After taking this course, the students will be able to:

  1. Have a working knowledge of the issues of data quality, data storage, data scrubbing, data flows, and data encryption and their potential solutions.
  2. Understand and design various schemas needed for the representation of financial data.
  3. Tackle problems dealing with data management issues such as collection, warehousing, preprocessing and querying.
  4. Will get a primer on database management as well as advantages and disadvantages from the attached lab course FE 513.
  5. Understand how to write applications using the map-reduce feature of Hadoop clusters.
  6. Have a working understanding of all the databases available for them through the Hanlon lab.
  7. Apply the newly acquired data management and database skills to financial data from the capital markets, social media, and the financial services sector.

Course Resources


No single textbook covers all the topics. Several references will be used and supplementary notes will be provided whenever appropriate.

Additional References

Charu C. Aggarwal, Data Classification: Algorithms and Applications. CRC Press, 2015. (ISBN: 978-1-4665-8674-1)

Charu C. Aggarwal, Data Mining. Springer, 2015. (ISBN: 978-3-319-14141-8)

Deborah Nolan and Duncan T. Lang, Data Science in R: A Case Studies Approach to Computational Reasoning and Problem Solving, CRC Press, 2015. (ISBN: 978-1-4822-3481-7)

Norman Matloff, The Art of R Programming, No Starch Press, 2011. (ISBN: 978-1-59327-384-2)

Cathy O’Neil and Rachel Schutt, Data Science, O’Reilly, 2014. (ISBN: 978-1-449-35865-5)


Grading Policies

  • Assignments 60%
  • Project 40%
  • 50% Final Exam

Lecture Outline

Topic Reading
Week 1 Introduction to Financial Data Science

Data Science Process

Sample Data Processing

The Basic Data Types

The Major Building Blocks: A Bird’s Eye View

Introduction to R

Case Study: Exploratory Data Analysis (NYC Real Estate)

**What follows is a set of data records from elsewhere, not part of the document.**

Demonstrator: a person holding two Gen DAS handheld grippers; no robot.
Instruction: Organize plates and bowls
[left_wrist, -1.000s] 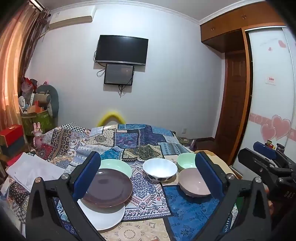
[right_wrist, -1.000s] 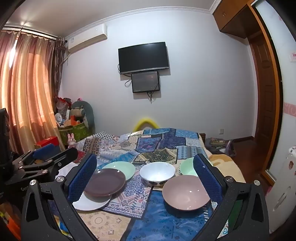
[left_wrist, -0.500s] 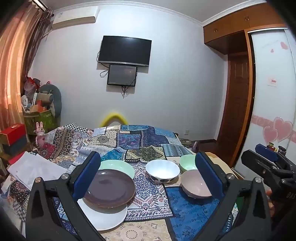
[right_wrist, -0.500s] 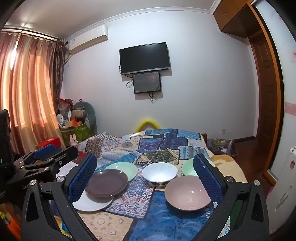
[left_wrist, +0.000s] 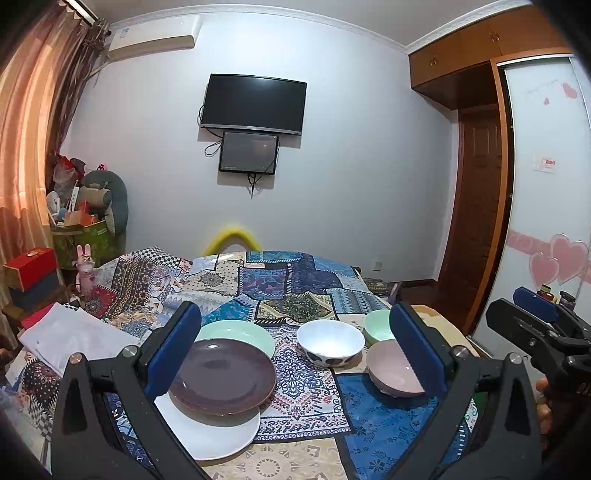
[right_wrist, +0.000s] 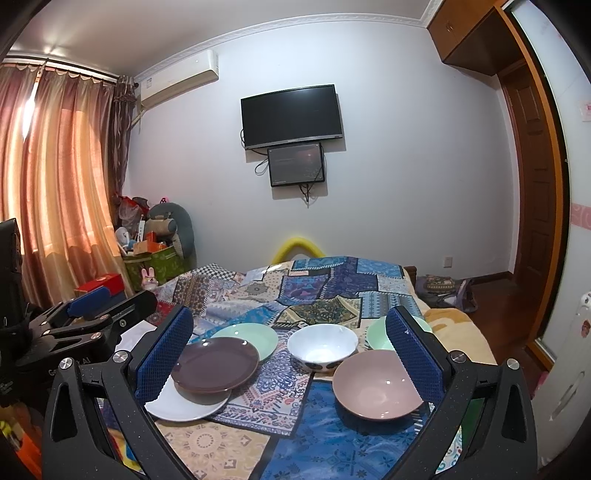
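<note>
Both tools gape empty: left tool (left_wrist: 295, 343), right tool (right_wrist: 290, 341); brown plate (right_wrist: 215, 365) at 9 o'clock of the pink bowl (right_wrist: 376, 384).

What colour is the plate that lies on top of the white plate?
Dark brown-purple plate; it shows best in the right wrist view.

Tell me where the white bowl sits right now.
The white bowl stands mid-table on the patchwork cloth in both wrist views, between the green plate to its left and the pink bowl in front to its right.
</note>
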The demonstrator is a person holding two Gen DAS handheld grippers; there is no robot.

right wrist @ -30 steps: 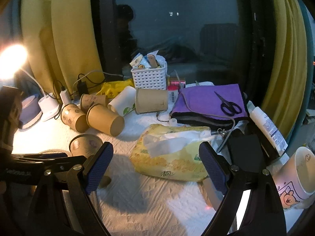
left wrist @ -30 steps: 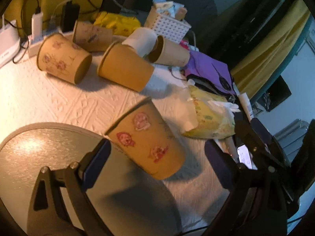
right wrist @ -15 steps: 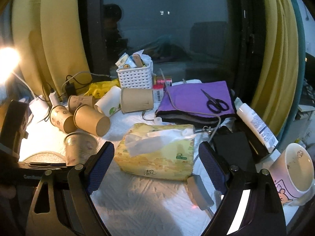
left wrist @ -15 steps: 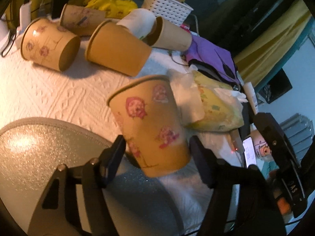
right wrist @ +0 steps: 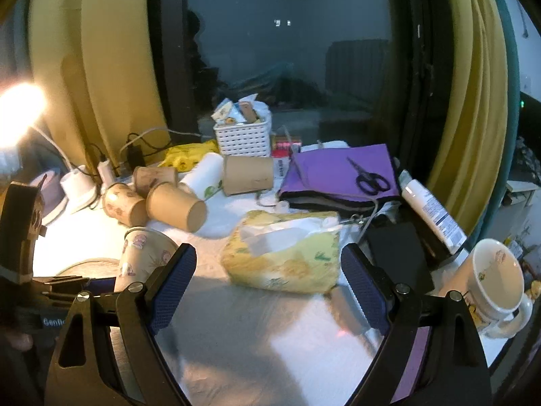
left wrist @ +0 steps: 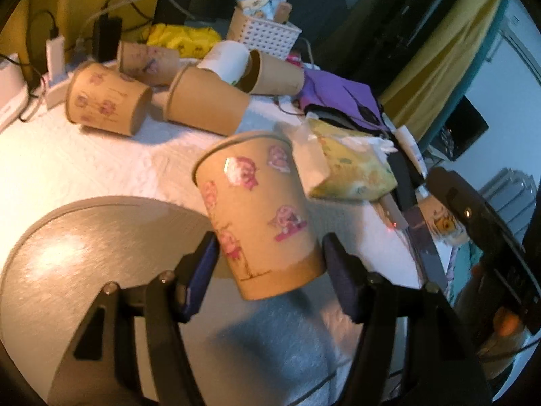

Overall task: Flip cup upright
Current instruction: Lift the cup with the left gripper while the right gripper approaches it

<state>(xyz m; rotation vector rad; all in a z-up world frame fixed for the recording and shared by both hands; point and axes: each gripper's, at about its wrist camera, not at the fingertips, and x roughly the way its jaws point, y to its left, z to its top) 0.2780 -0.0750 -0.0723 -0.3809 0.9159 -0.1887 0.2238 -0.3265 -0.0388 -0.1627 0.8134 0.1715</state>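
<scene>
Paper cup (left wrist: 257, 213) sits clamped near its base between the left hand-held gripper (left wrist: 267, 267) pads, rim up and long axis tipped slightly left above the table (left wrist: 84, 169) (right hand-held gripper (right wrist: 267, 287) is spread, empty, farther off).

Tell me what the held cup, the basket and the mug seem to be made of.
Held cup: looks like kraft paper, matte brown with printed pink figures and a rolled rim.
Basket: probably molded white plastic, its walls a regular grid of small holes.
Mug: likely glazed ceramic, with a thick cream wall, a glossy printed picture and a handle.
</scene>
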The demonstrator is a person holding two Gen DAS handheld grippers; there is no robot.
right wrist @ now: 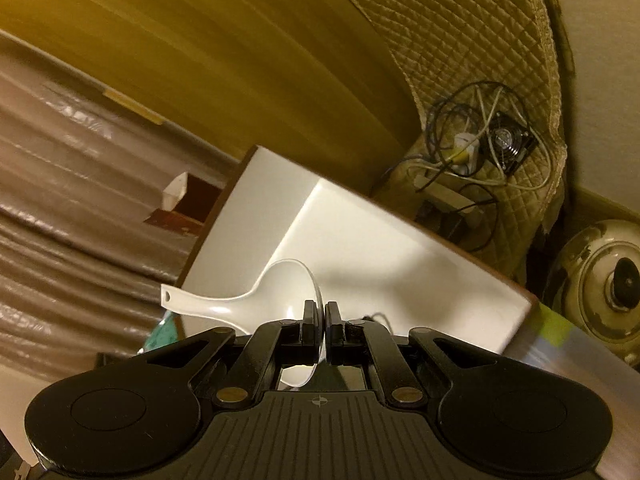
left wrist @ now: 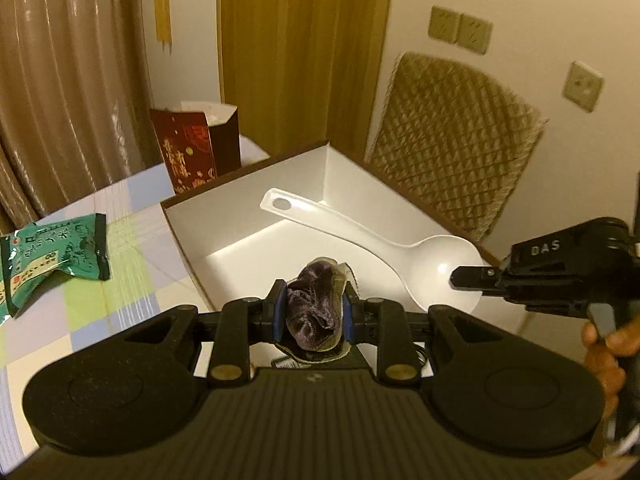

Week 2 Financial Data Quality Issues and Data Scrubbing.

Data Preparation

Feature Extraction and Portability

Data Cleaning

Data Reduction and Transformation

Handling Missing Entries

Handling Incorrect and Inconsistent Entries

Sampling for Static Data and Data Streams

Dimensionality Reduction Intro

Week 3 Case Study: Data and Web Technologies

Web page retrieval, scrapping, regular expression extraction, basic statistical techniques to identify wrong data entries

Linear Model

Piecewise linear model

Week 4 Similarity and Distances

Impact of High Dimensionality

Lp-norm. Generalized Minkovski Distance. Contrast

Impact of Locally Irrelevant Features. Impact of Different Lp-Norms

Match-Based Similarity Computation

Impact of Data Distribution. ISOMAP

Impact of Local Data Distribution. Similarity on Categorical Data

Similarity on Mixed Quantitative and Categorical Data

Text Similarity Measures. Time Series Similarity Measures

Week 5 Classification Methods

Logistic Regression

Linear Discriminant Analysis

Quadratic Discriminant Analysis, K-NN

Week 6 Clustering Methods

K-Means Clustering

Hierarchical Clustering

Week 7 Tree-Based Methods. Regression Trees. Tree Pruning.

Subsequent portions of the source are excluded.